The model (8) has several properties. Firstly, it is clear that when ρ = 0, the refocusing distance z = z 0 , corresponds to a case without performing any refocusing as expected. If the refocusing distance is larger than original (that is, z > z 0 ), ρ > 0, and otherwise (that is, z < z 0 ), ρ < 0. In this paper, for the Lytro Illum camera, we choose ρ = 1 which corresponds to a focus distance z at infinity and ρ = −1 which corresponds to a focus distance closest next to the camera as in [11] .
Ⅲ. Light Field Image Compression
In this section, we first describe the state-of-the-art method [18] to compress LF image based on the 4D LF representation for general applications. Under the observation that the amount of data to process is still large for application requiring only refocusing, we investigate a new framework designed especially for refocusing applications only. Its details are described as following.
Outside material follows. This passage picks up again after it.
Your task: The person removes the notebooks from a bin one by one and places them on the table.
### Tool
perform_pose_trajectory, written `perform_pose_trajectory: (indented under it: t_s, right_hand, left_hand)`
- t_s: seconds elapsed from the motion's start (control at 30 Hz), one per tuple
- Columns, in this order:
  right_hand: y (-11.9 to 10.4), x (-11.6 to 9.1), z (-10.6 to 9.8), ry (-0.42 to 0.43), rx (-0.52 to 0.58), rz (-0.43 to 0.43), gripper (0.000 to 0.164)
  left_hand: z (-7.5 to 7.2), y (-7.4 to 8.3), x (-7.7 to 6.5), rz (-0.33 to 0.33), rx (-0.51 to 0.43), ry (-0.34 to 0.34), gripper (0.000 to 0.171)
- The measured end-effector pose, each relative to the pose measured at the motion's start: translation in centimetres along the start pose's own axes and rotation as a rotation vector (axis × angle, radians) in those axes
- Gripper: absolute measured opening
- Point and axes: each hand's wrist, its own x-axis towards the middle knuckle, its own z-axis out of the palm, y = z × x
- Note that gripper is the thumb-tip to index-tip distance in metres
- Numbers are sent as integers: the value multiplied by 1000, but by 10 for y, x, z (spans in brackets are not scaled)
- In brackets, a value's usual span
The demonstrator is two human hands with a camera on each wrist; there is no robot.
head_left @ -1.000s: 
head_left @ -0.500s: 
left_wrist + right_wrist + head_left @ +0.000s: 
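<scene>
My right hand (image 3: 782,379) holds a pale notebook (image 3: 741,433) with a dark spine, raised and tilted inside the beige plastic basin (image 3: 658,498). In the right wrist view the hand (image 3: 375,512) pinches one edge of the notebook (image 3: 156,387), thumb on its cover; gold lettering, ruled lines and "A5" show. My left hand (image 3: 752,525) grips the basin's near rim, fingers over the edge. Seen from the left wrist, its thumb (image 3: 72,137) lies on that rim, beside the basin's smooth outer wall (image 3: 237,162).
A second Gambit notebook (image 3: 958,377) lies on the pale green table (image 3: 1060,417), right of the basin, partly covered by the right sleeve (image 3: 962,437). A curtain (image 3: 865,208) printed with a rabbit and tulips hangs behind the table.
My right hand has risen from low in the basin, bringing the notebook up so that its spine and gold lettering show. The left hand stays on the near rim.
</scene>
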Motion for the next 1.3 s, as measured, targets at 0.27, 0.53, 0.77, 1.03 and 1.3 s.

- 1. Review of state-of-the-art method: 4D LF-based Compression
The 4D LF based compression scheme that we consider in this work is described in Fig. 4 . Basically, it has four main processes: format conversion, pseudo sequence conversion, compression, and rendering focal stack. Each process is explained as following.
PPT Slide
Lager Image
A state-of-the-art framework for conventional LF image coding: 4D LF based compression
The raw LF image which is of high dimensional data can have one representation among lenslet, 4D LF, or epipolar formats. Thus, at first, we need to find out the best data format which is supposed to bring the most coding efficiency. The data formats can be also either non-invertible or invertible with respect to the type of camera. In this paper, we consider a conversion from the lenslet data, captured by plenoptic camera 1.0 (i.e., Lytro camera), to 4D LF. It is invertible since one can convert to either way between two kinds of data format without losing any information. The conversion can be done by using the Light Field Matlab Toolbox [17] . I. Viola et al. [18] shows that 4D LF data format gives significantly better results in terms of coding efficiency when compared to compressing data in lenslet or epipolar data formats. Therefore, we select the 4D LF data format as the input of conventional compression scheme to compare with our proposed framework.
Subsequently, we arrange those sub-aperture images (SAIs) as a pseudo sequence following a selected scan order in such a way that the adjacent SAIs have higher similarity. A scan order can be selected to ensure each SAI is as close as possible to its reference frame, hence, the coding scheme can benefit most from inter-prediction. The work [19] investigated different scan orders such as raster scan, rotation scan, or combination of these scan orders to show that careful selection of the order can bring a significant improvement in compression. In this paper, we choose the raster scan order to form a pseudo sequence same as in [18] .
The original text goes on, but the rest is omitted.